• Problem description: Please give back, word for word, only the lines starting at the one containing "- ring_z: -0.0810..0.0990" and ending at the one containing "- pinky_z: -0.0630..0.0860" within the material below.
○ ○ ○ ○
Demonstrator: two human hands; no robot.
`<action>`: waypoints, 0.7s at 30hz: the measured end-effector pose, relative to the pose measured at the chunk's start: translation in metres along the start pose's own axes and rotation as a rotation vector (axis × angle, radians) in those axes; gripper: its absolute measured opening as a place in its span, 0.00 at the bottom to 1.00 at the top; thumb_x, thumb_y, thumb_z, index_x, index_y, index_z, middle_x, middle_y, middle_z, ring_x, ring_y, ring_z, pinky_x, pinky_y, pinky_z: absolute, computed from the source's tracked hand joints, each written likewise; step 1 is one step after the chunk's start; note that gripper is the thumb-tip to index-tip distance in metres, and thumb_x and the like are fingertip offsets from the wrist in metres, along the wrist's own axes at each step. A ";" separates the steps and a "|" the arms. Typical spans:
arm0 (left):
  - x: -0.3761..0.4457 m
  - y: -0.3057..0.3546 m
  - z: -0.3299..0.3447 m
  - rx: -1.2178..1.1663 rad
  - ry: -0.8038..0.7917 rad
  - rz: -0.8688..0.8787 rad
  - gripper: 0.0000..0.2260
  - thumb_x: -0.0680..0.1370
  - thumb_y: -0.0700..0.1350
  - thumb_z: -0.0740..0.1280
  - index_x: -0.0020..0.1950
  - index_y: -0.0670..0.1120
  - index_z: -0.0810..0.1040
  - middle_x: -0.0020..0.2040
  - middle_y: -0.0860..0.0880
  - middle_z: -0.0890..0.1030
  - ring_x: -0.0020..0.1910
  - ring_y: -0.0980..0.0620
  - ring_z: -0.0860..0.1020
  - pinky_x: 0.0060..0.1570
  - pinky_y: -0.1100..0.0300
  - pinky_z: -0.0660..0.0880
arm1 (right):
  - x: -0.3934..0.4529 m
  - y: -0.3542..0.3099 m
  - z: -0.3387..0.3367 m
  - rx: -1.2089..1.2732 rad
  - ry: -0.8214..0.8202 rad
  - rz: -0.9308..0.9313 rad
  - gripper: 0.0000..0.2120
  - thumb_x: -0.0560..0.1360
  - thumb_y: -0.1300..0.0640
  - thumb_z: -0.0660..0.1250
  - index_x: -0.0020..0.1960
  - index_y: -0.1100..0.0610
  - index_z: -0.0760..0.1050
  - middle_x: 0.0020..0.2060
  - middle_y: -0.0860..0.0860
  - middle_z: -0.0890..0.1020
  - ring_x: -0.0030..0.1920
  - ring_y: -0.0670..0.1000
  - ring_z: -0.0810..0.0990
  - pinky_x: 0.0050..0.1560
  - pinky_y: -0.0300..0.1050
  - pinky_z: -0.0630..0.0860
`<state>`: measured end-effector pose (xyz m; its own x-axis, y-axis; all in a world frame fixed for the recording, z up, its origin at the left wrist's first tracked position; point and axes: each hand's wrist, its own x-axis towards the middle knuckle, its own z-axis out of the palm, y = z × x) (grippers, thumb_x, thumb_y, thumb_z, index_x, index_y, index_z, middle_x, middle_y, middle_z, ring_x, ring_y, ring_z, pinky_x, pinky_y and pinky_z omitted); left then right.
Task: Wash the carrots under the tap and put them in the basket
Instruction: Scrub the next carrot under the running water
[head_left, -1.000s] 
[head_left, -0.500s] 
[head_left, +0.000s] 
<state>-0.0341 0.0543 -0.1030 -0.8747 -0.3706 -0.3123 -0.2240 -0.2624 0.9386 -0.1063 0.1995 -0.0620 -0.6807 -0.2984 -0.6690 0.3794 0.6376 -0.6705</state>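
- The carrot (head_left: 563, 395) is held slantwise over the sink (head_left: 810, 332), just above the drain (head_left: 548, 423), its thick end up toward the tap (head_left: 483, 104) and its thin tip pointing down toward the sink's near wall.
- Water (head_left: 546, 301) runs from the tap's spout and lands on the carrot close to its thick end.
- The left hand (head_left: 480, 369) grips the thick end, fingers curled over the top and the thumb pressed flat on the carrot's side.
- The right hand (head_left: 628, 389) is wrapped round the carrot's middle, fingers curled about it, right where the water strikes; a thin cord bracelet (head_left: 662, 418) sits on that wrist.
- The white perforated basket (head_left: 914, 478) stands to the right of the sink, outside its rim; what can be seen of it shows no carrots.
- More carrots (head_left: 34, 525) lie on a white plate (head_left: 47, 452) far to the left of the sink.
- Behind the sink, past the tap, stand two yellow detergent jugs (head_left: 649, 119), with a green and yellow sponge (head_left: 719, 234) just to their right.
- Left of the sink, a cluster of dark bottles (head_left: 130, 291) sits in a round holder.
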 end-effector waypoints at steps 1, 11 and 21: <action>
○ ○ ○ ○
• Finished exercise:
  - ring_z: -0.0810..0.0990
  - pinky_x: 0.0050..0.1560
  - pinky_y: -0.0300..0.1050
  - pinky_z: -0.0630..0.0860

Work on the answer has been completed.